Feline Spongiform Encephalopathy (FSE)

FSE is a TSE of domestic cats and captive wild members of the family Felidae. Since 1990 to present, nearly 100 domestic cats usually from UK including 1 case each from Northern Ireland, Norway, Liechtenstein and Switzerland, and 29 captive wild cats including 15 cheetahs, 4 lions, 3 each of ocelots, pumas, tigers and an Asian golden cat have been diagnosed with FSE. FSE cases in wild cats have been seen in zoos of UK, France, Australia, Ireland, and Germany. All large zoo cats diagnosed with FSE outside UK originated from UK except a female cheetah and her cub born in France and another thought to have acquired the infectivity in Netherland where she was born. As most of the FSE cases occurred in parallel to the BSE epidemic, exposure of affected cats to feed contaminated with PrPBSE was taken as causative of the disease. Mice inoculated with brain homogenates from cats with FSE and cattle with BSE developed a TSE with similar profiles of neuropathological lesions and incubation periods. Strain typing studies in these mice also revealed a similarity between the FSE and BSE strains, supporting the hypothesis that FSE is caused by an infection with BSE prions [17, 63, 64]. However, in 1998, a domestic cat and his owner have been shown to be affected with a similar strain distinct from PrPBSE. A bifurcation in phenotypes was noted: the man revealed a phenotype reminiscent of sCJD rather than of vCJD and the cat showed a clinical phenotype distinct from FSE. It remains unknown whether this incidence was due to a chance, whether a horizontal transmission occurred between the man and the cat, or if both contracted the disease from the same unknown source [65]. Another cat infected with such strain and the acquisition of FSE from the environment has not been reported yet. With a ban on the use as pet feed of bovine spleen and CNS tissue, the FSE epidemic declined rapidly. All FSE cases have been seen in cats aged more than 2 years [17].

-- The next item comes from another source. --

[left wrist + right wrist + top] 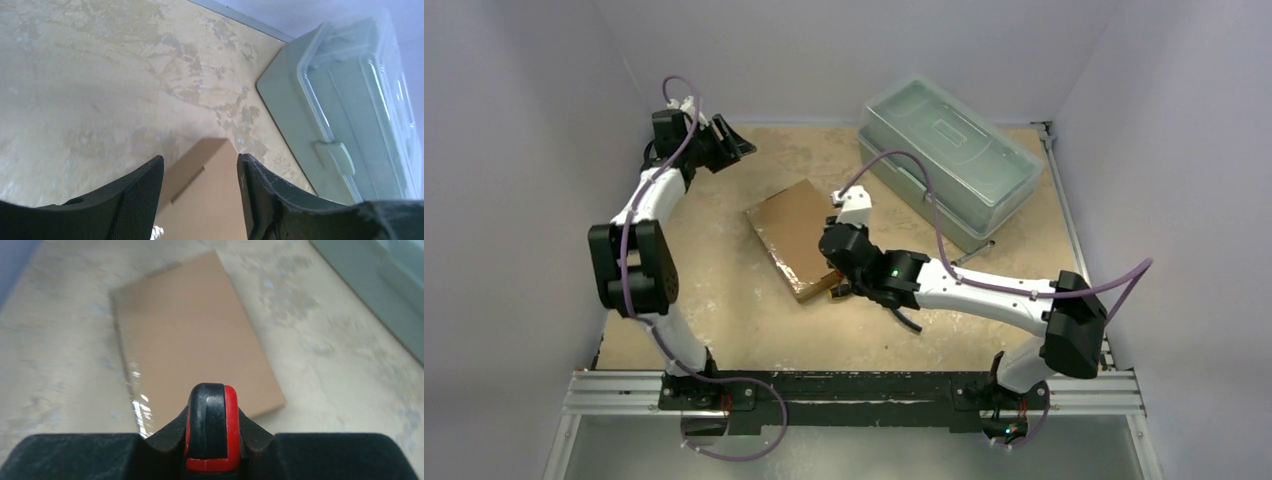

The clinical manifestation of the disease includes severe behavioral changes, depression, restlessness and neglect in coat grooming. The behavioral changes include fear, uncharacteristic aggressiveness or unusual timidity and hiding. Abnormal or hypermetric gait and ataxia, mainly of the hind limbs, are also characteristics of FSE. Affected cats often show poor judgment of distance and hyperesthesia to touch or noise, and may also develop tremors, stare vacantly or circle. In addition, excessive salivation, polyphagia, polydipsia and dilated pupils have been reported as symptoms of FSE. At the end of the disease course, convulsions may occur and somnolence is common. Death occurs after 3-8 and 8-10 weeks of clinical onset of the disease in domestic cats and cheetahs, respectively [[17],].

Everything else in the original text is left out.